With the birth of the new baby and the death of Mateo, Johnny finally is able to overcome his lack of emotion and put his grieving for Frankie to rest. He also finally catches a break by getting a small role in A Chorus Line on Broadway. The film ends after a baby shower at the apartment is held for the Sullivan family with many of the apartment tenants present to celebrate, and Christy and the rest of her family take in the view of the city and look out for Mateo in the night's sky.
Production[edit]
The film is dedicated to director/screenwriter Jim Sheridan's brother Frankie, who died at the age of ten.[2] In The Making of in America, a featurette on the DVD release of the film, Sheridan explains Christy and Ariel are based on his daughters—and co-writers—Naomi and Kirsten. He says they wanted to make a film showing how people can learn to overcome their pain and live for the future instead of dwelling on the sadness of the past.[3]

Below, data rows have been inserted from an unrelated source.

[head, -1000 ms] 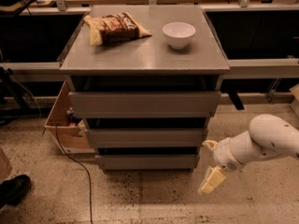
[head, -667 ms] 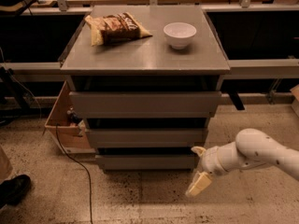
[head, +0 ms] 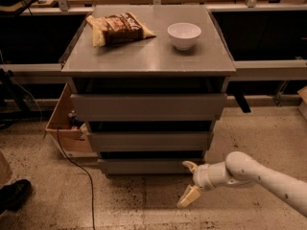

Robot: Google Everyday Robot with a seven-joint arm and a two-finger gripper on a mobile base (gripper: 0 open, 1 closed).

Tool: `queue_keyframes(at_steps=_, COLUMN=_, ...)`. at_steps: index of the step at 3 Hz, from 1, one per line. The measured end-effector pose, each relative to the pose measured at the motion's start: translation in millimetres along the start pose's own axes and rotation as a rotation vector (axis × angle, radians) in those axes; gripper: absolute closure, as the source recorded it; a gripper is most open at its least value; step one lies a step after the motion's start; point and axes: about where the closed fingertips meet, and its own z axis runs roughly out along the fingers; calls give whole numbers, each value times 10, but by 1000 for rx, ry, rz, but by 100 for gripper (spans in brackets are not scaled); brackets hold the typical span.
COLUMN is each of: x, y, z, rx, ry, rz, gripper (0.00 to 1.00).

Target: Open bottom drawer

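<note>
Gripper low at the right end of the bottom drawer, fingers spread wide.

A dark shoe shows at the left edge, then a cardboard box tucked beside the grey cabinet, which carries a snack bag on the left and a white bowl on the right. The bottom drawer, narrowest of the three, sits just above the floor. The gripper hangs at its right end, upper finger close to the front's corner, lower finger near the floor, nothing between them; whether it touches I cannot tell.
</note>
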Motion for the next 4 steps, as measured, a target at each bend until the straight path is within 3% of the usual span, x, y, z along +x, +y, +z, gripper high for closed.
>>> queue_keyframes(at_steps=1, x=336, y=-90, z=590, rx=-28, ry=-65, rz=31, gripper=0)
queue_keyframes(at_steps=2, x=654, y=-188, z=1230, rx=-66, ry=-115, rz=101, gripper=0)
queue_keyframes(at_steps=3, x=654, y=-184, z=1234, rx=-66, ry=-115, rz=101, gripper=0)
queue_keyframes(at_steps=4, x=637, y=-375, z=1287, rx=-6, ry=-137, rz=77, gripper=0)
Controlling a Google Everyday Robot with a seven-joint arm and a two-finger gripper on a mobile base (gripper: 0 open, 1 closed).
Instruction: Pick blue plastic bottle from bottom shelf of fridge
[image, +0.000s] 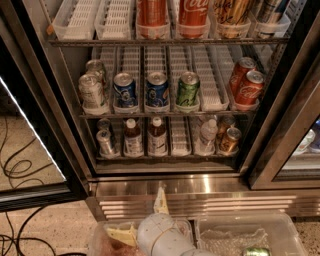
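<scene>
The fridge (75, 150) stands open in front of me, with a shiny ribbed steel base. On the bottom shelf (165, 156), two small dark bottles with white caps and pale labels stand side by side: one (132, 140) in the second lane from the left, the other (156, 136) just right of it. Either fits the blue plastic bottle. A clear bottle (206, 136) stands further right. My gripper (161, 201) is low in the view, below the steel base and well short of the shelf, pointing up toward the bottles.
A silver can (105, 141) and an orange can (229, 140) flank the bottom shelf. Cans fill the middle shelf (157, 90). The glass door (30, 150) hangs open at the left, with cables (20, 170) on the floor. Clear bins (250, 235) sit by my arm.
</scene>
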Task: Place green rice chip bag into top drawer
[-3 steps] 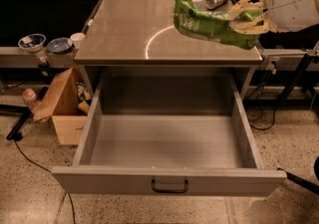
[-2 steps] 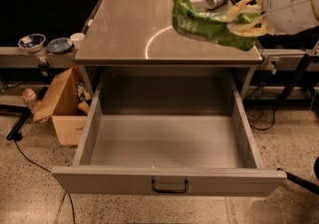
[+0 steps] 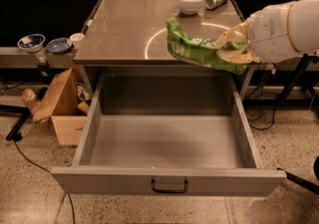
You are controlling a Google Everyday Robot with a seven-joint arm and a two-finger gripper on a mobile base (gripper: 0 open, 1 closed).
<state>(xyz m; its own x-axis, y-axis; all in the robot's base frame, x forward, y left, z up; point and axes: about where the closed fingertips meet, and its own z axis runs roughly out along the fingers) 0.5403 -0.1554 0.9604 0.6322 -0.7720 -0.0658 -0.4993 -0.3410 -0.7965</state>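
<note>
- Green bag (image 3: 194, 51): where is it held now?
- It is clamped in the gripper (image 3: 234, 51) at the right, with the fingers closed around its right end. It is carried at the front edge of the table (image 3: 124, 24), just above the back right part of the open drawer (image 3: 164, 143).
- What is changed from 1 second ago?
- The bag was held higher and further back over the tabletop, and part of the white bowl (image 3: 191, 0) was hidden by it. Now it is lowered and brought forward, and the bowl is seen whole.
- And for the task?
- The carry is judged nearly done. The bag is not yet inside, so a further drop and a release are still needed.
</note>
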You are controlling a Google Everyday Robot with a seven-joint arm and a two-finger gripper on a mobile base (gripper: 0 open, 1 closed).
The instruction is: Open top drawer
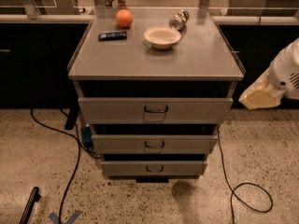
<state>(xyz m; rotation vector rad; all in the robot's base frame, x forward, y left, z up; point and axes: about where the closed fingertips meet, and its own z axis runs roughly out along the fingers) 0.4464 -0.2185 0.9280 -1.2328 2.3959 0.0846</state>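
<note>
The top drawer [117, 110] is the widest grey drawer of three, with a small dark wire handle [156, 109] at its centre. Its front stands level with the cabinet front. Two narrower drawers [154, 144] sit below it. My gripper [258, 95], cream-coloured on a white arm [287, 71], hangs to the right of the cabinet at about the top drawer's height. It is apart from the drawer and well right of the handle.
On the cabinet top [154, 55] lie an orange [124, 18], a dark bar [112, 35], a white bowl [161, 36] and a tipped can [179, 19]. Cables [243, 190] run over the speckled floor on both sides. A dark counter stands behind.
</note>
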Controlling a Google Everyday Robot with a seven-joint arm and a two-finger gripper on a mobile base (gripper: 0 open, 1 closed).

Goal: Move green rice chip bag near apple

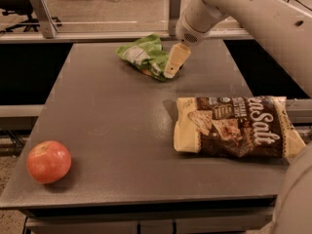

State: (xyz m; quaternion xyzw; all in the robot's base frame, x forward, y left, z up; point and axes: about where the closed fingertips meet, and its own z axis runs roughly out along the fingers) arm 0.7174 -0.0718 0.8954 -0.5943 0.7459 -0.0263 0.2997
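While arm point(243, 6) slants down | hand point(170, 71) at green rice chip bag point(142, 56) | grip state: cannot tell
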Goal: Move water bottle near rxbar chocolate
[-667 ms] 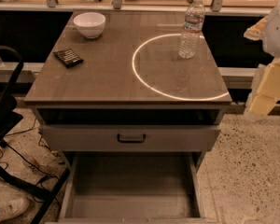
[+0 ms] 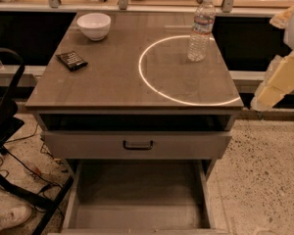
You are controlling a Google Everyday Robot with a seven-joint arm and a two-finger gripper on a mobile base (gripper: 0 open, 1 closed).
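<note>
Next to nothing has changed since a moment ago. The robot's pale, cream-coloured blocky gripper [image 2: 278,80] still hangs off to the right of the tall clear ribbed plastic water bottle with the white cap [image 2: 200,33]. It is out past the table edge and well apart from the bottle, touching nothing. Whether it is open or closed cannot be told from here.

The water bottle stands upright exactly where it stood, on the grey-brown wooden table top [image 2: 112,87]. Its base sits just inside the far rim of a bright ring of light [image 2: 139,67] cast on the surface.

Well apart from the bottle, far to its left and a little nearer the camera, lies the small flat rxbar chocolate in its black wrapper [image 2: 72,60], unmoved. Left of the bottle and level with it, towards the back of the table, sits a round white bowl [image 2: 93,25], also unmoved.

For the task, this means the move has not really begun. The bottle is not yet held and is no closer to the bar. The next step is probably a reach in from the right to take the bottle.
</note>
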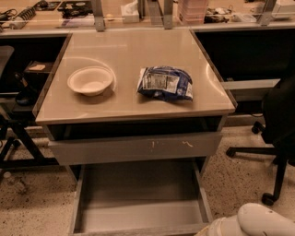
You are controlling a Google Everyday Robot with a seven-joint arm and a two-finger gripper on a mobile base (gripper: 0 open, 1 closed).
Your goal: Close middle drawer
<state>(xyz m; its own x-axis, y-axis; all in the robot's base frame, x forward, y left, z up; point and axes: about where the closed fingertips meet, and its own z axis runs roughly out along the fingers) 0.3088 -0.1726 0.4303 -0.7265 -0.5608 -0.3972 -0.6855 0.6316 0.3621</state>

Though the character of Mateo appears to be a signifier of the early AIDS epidemic in the 1980s, Sheridan said it wasn't his intention to set the film in the 1980s explicitly, saying, "I didn’t want everybody from the art department running around changing the license plates on cars in New York. So I gave (Christy) a camcorder and shifted it into the '90s, but I kept the tone of the '80s, so I made it the recent past, like a mythological past, and that’s a lie, yeah. But it’s better than running around like an idiot getting factual truths".[4]
Manhattan locations include Hell's Kitchen, Times Square, the Lincoln Tunnel, and 8th Street in the East Village.[5]
Interiors were filmed at the Ardmore Studios in County Wicklow in Ireland. The fairground scene was filmed on Parnell Street, Dublin.[2]
The soundtrack includes songs performed by The Lovin' Spoonful, Culture Club, The Corrs, The Byrds, Kid Creole and The Coconuts, Evan Olson, and The Langhorns.[6]